EXERCISE INSTRUCTIONS — Please return exactly the lines below that run from the line with "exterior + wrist" through the end of the listing, both included, but not the pictures.

GIVEN INFORMATION —
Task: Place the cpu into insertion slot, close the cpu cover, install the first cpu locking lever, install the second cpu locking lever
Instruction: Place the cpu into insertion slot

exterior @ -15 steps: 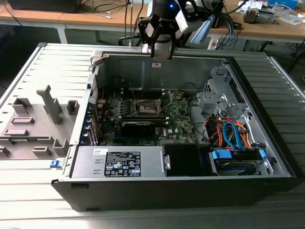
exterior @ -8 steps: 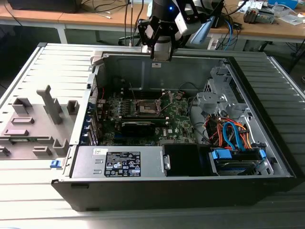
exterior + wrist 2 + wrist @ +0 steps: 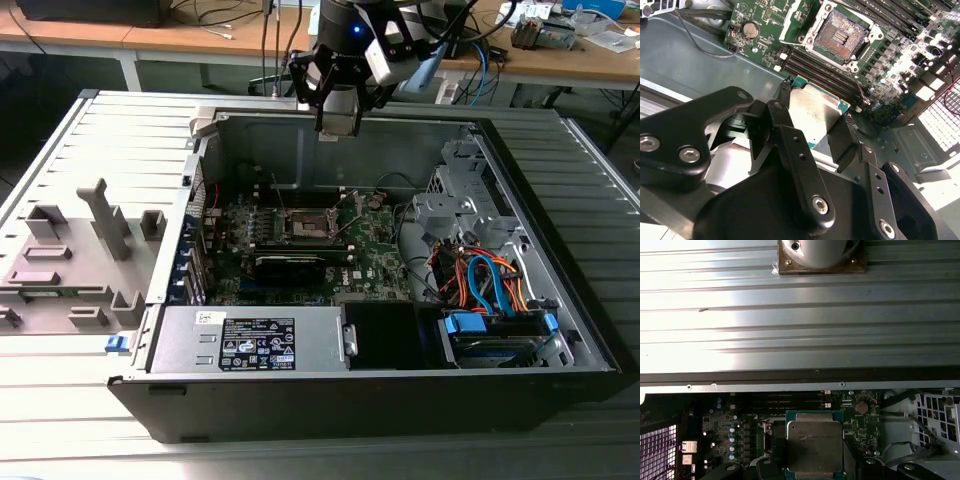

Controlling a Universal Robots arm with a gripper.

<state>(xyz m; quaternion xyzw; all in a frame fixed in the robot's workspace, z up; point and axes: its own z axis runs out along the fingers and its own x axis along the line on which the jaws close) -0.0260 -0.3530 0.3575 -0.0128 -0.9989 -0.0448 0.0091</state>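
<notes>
My gripper [image 3: 338, 122] hangs above the back wall of the open computer case, shut on the cpu [image 3: 812, 112]. The chip is a small square with a silvery-grey top and a green rim, pinched between the black fingers [image 3: 785, 125]. In the first wrist view the cpu [image 3: 815, 445] shows over the green board. The insertion slot [image 3: 842, 35], a dark square socket with a silver surround, lies bare on the board some way beyond the chip. In the exterior view the slot [image 3: 308, 226] sits below and in front of the gripper. The cpu cover [image 3: 795, 22] stands raised at one side of the socket.
A long black card [image 3: 290, 266] lies just in front of the socket. A power supply [image 3: 250, 340] fills the case front, and a drive cage with orange and blue cables [image 3: 480, 280] stands at the exterior view's right. A grey fixture tray [image 3: 70, 260] rests outside at the left.
</notes>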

EXERCISE OUTPUT —
exterior + wrist 2 + wrist @ +0 steps: 

Controlling a Universal Robots arm with a gripper.

<state>(xyz m; quaternion xyzw; all in a frame fixed in the robot's workspace, z up; point and axes: its own z axis runs out along the fingers and its own x axis along the line on which the jaws close) -0.0260 -0.3530 0.3575 -0.0128 -0.9989 -0.0448 0.0091</state>
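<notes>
My gripper [image 3: 338, 122] hangs above the back wall of the open computer case, shut on the cpu [image 3: 812, 112]. The chip is a small square with a silvery-grey top and a green rim, pinched between the black fingers [image 3: 785, 125]. In the first wrist view the cpu [image 3: 815, 445] shows over the green board. The insertion slot [image 3: 842, 35], a dark square socket with a silver surround, lies bare on the board some way beyond the chip. In the exterior view the slot [image 3: 308, 226] sits below and in front of the gripper. The cpu cover [image 3: 795, 22] stands raised at one side of the socket.
A long black card [image 3: 290, 266] lies just in front of the socket. A power supply [image 3: 250, 340] fills the case front, and a drive cage with orange and blue cables [image 3: 480, 280] stands at the exterior view's right. A grey fixture tray [image 3: 70, 260] rests outside at the left.
</notes>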

The exercise is now complete.